Driver was taken to the main military barracks in Suva under duress after troops came to police headquarters and demanded he accompany them, police spokeswoman Sylvia Low said.
Troops also entered and broke up a meeting of senior government bureaucrats who had convened to discuss Tuesday's takeover. Prime Minister Laisenia Qarase's permanent secretary Jioji Kotobalavu was briefly detained, his office said.
Soldiers also entered Parliament to break up a session of the Senate, which resumed its scheduled budget deliberations despite Bainimarama's vow to dissolve Parliament, said the legislature's clerk, Mary Chapman. There was no violence.
Qarase flew out of Suva Wednesday at the request of the military, returning to his home village on an outlying island, said Pene Nonu, his private secretary.
Qarase insists he is still Fiji's legitimate leader, late Tuesday urged Fijians to peacefully oppose the armed forces.
‘Raped our constitution’
"What the military commander has done has raped our constitution and we are becoming a laughingstock around the world," Qarase told reporters. "I don't think we should take this lying down."
Scores of supporters gathered outside Qarase house on Tuesday to sing hymns.

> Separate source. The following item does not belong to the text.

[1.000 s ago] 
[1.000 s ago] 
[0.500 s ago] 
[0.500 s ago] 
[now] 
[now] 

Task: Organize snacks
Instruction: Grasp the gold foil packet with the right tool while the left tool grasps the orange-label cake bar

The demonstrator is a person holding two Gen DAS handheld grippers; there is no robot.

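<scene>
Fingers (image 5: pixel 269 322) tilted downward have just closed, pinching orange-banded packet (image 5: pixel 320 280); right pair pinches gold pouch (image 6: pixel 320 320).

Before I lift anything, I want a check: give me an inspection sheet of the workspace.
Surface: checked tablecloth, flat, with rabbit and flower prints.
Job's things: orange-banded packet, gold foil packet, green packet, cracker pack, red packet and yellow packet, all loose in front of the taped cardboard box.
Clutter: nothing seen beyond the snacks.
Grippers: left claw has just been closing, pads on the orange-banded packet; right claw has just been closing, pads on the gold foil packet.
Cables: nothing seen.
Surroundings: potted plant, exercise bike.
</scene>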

Bainimarama appealed for patience and for Fijians to support the military's attempt "to bring good governance, rid the country of corruption and bad practices and promote prosperity."
In an earlier statement, Driver rejected any claim to legitimacy by Bainimarama.
"What the Commander and his men have done today is treasonous," he said. "The regime that they have put in place is illegal. The Fiji Police will not now, or ever, have any part of it."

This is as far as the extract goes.